We then walked to a Zip Car pickup point where I learnt how car-sharing works in New York. You go in, and the dude working in a garage gets the car for you, and then it’s all yours for however many hours you book it. Pretty cool! Roz’s other friend Heather joined us, and it was GO GO GO. To Long Island!


It had snowed fairly recently and the roads were a bit unpleasant, but Roz got us there without any problems. “There” being a giant “coliseum” out in some part of Long Island. I knew Long Island only from The Great Gatsby, so I expected mainly billowing warm breezes, white linen, and rich jerks. Instead, it was a car park packed with excited people in jerseys who gave me much more of a Myrtle Wilson than Daisy Buchanan vibe.


So we get into the stadium and we’re bang on starting time. Except: there’s no freaking way I’m entering the stadium until I have purchased American Sport Food. Miles was all “don’t miss the American anthem, Jess” and I was all “DON’T MISS THE CHEESE SAUCE THAT COMES IN A VAT, MILES”.


I ended up with a $9 six-inch subway sandwich and a $5 bottle of water, and scurried upstairs for the match to take place.


The full name of the place was the Nassau Veterans Memorial Coliseum, and you know what that meant? This place had an agenda beyond just subway sandwiches and ice hockey: they were there to HONOUR THE TROOPS.

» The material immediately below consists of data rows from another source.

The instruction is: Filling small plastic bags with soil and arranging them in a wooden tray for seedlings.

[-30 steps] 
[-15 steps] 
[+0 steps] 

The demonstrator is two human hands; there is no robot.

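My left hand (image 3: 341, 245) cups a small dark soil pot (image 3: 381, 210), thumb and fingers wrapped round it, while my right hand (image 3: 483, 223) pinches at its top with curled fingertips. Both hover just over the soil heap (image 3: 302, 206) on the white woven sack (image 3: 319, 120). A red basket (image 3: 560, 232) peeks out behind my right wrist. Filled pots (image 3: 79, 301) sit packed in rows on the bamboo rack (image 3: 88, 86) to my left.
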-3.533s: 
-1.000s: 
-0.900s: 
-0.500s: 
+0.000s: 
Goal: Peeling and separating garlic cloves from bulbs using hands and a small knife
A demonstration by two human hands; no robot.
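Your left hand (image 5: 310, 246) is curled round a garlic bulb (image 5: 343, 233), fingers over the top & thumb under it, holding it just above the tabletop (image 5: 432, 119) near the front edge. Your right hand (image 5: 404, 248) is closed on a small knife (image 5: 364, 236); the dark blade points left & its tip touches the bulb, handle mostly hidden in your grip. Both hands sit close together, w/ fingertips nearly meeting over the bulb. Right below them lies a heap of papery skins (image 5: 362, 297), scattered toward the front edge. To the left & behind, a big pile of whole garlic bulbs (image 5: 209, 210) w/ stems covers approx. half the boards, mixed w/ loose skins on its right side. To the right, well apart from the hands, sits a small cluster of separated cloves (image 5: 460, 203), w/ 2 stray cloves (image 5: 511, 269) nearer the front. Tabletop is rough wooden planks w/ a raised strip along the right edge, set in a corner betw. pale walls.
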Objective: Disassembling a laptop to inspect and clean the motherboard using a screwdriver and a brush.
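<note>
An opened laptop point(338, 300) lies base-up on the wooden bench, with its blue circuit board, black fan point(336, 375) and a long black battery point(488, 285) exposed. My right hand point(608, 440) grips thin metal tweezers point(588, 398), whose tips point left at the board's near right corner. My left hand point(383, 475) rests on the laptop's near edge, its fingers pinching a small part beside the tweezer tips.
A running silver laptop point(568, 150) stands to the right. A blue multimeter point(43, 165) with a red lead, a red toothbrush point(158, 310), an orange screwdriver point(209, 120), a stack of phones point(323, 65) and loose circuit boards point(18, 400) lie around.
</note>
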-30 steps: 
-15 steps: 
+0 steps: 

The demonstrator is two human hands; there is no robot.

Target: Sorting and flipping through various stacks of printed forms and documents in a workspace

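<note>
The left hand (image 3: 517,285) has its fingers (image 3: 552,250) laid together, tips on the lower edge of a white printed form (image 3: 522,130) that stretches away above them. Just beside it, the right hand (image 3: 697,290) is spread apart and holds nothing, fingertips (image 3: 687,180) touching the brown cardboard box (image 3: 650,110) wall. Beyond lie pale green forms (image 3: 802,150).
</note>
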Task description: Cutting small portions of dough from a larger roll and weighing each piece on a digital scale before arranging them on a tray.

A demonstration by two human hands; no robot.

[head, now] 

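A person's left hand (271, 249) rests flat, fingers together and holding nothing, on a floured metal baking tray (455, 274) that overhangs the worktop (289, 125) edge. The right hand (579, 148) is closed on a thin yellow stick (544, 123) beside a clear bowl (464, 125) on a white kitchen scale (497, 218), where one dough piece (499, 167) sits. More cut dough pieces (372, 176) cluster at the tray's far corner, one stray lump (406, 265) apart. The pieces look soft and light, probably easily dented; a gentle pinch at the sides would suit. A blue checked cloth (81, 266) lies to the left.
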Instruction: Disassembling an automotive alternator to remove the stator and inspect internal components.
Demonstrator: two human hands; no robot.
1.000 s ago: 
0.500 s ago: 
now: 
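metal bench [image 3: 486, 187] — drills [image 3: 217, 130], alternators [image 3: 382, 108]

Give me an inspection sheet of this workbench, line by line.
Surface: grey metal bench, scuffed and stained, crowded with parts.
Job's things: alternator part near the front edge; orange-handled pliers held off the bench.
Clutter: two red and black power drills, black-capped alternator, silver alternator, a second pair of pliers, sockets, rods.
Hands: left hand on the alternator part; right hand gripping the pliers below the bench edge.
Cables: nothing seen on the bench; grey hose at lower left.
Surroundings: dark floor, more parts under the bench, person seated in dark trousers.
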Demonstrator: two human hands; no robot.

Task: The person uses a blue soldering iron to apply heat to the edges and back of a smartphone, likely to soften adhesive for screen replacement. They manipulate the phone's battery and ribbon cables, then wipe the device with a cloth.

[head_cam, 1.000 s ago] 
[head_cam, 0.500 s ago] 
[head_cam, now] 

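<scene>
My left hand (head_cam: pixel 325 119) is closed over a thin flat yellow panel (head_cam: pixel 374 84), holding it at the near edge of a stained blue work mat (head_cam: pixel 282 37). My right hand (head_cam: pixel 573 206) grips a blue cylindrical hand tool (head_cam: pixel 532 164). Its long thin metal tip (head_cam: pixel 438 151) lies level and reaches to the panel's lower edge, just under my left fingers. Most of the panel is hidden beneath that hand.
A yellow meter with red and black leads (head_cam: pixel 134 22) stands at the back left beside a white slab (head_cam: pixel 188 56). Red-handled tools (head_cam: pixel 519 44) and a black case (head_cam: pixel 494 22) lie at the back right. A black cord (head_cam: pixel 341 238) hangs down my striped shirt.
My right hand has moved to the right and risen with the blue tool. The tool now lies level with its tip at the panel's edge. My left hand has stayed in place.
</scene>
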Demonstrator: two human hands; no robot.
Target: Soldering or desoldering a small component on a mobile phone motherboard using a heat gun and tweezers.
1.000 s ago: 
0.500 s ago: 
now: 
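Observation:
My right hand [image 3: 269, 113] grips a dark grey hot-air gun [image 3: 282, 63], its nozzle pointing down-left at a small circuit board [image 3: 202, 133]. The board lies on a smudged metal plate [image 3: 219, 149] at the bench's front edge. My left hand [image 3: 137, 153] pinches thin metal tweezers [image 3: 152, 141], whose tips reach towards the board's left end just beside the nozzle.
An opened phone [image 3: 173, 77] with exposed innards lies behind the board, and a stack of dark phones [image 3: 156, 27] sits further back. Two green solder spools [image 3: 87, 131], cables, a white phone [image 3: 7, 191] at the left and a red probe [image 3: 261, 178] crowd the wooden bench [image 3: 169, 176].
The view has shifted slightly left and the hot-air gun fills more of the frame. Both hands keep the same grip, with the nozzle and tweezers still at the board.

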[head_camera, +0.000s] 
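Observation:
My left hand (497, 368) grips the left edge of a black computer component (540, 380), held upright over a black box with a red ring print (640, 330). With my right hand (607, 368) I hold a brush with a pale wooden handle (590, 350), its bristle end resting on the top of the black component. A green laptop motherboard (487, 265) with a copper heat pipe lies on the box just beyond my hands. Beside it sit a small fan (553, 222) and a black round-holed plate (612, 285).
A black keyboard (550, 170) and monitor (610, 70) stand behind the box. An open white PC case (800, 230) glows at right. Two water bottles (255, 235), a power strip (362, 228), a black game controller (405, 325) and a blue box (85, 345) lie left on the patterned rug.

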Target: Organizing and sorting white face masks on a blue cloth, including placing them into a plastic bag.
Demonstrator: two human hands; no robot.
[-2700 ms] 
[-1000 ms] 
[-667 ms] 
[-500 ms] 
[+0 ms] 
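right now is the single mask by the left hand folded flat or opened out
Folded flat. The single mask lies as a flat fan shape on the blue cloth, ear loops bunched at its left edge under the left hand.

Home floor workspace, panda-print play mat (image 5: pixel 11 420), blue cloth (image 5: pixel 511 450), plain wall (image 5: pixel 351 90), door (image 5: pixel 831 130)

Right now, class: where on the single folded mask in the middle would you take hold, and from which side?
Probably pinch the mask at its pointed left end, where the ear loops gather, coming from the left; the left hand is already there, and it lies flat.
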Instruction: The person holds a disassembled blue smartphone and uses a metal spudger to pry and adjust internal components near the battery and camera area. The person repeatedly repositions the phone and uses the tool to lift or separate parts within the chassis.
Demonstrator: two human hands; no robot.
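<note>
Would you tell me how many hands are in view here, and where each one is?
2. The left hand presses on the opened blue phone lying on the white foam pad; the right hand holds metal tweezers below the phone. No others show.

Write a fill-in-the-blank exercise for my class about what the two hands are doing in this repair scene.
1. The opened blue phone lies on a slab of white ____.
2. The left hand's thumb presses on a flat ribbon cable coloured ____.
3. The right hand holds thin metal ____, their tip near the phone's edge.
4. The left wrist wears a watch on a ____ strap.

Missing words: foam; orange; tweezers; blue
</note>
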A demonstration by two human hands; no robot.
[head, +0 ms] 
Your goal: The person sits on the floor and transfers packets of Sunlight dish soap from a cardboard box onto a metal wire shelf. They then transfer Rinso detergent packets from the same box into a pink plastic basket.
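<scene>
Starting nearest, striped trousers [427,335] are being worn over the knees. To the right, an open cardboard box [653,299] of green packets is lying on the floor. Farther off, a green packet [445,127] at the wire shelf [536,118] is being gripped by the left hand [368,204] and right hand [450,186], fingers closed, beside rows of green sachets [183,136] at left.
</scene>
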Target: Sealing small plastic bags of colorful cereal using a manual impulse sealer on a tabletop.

This meant that every now and then, the roving crowd camera would seek out an Army veteran in the crowd, show them on screen, and we would all have to stand up and honour them. The crowd took this in their stride: they were all very used to the process. Beer drinking and yelling would quickly abort, they would struggle to their feet, and the honouring would begin.


(The camera would also seek out other less venerated members of the crowd, such as kids having their birthdays, couples having anniversaries, and the cleavages of the Ice Babes whose job it was to shovel away ice between quarters wearing a tiny tiny outfit and grinning like it was the most fun they had ever had in their lives. This was the only part of ice hockey that made me feel moral discomfort).


But anyway: the game. Ice hockey is quite a frenetic, exciting game. There is heaps of sliding and smacking and whacking, but all in a fairly respectful matter. Everyone in our party was angling so damn hard for a fight to break out, but no dice. Sad face.


Instead, Miles tried to start a disturbance in our own neck of the woods, all proud home-team supporters, by appropriating the New York Islanders chant into one for the rival team, the Hurricanes, and bellowing it out every single chance he got. I guess Miles’ linguistic acuity allowed him to make the judgement call about how well the 3 syllables of the rival team names could work in the same chant. It worked DAMN well.


Imagine a full bleacher of Islander fans being serenaded by Miles’s booming voice bellowing “HU-RIC-ANES! HU-RIC-ANES!” Kids were staring, faces crumbled in confusion. Teenagers were mortified on his behalf. Parents didn’t know what to do. I had to pretend I was there chaperoning the 16 year olds wearing promise rings next to me, and no friend of this buffoon. No offence Miles.


Miles’s behaviour raised a few eyebrows, but no one took the bait and punched him in the face. I think this is a symbol of the way New York has changed into a safer and less violent place in the last few years, because, I know you should never say this, but Miles was SERIOUSLY ASKING FOR IT. If he hadn’t given me a free ticket, I probably would have punched him myself.


Anyway, I guess in any sport game there’s a winner and a loser (unlike Would Jess Like It where the only contest is “how much fun are you having” (“a little”)), so I just had to google who the winners were, and it turns out it was the visiting team. Therefore, a whole bunch of dejected Islanders hot-footed it out of the stadium like it was on fire, returned to their cars and steamed off home, and that was the end of ice hockey.


I had a great night. I tried a new type of processed cheese, I got to meet Roz’s friends, it was a nice chance to remember I shouldn’t miss Miles THAT much now that he lives in America, and I thought the entertaining brackets between quarters were just delightful, barring the need for gender equality in skimpily-clad ice-babes.


Ice Hockey gets a thumbs up from Would Jess Like It. Would go again.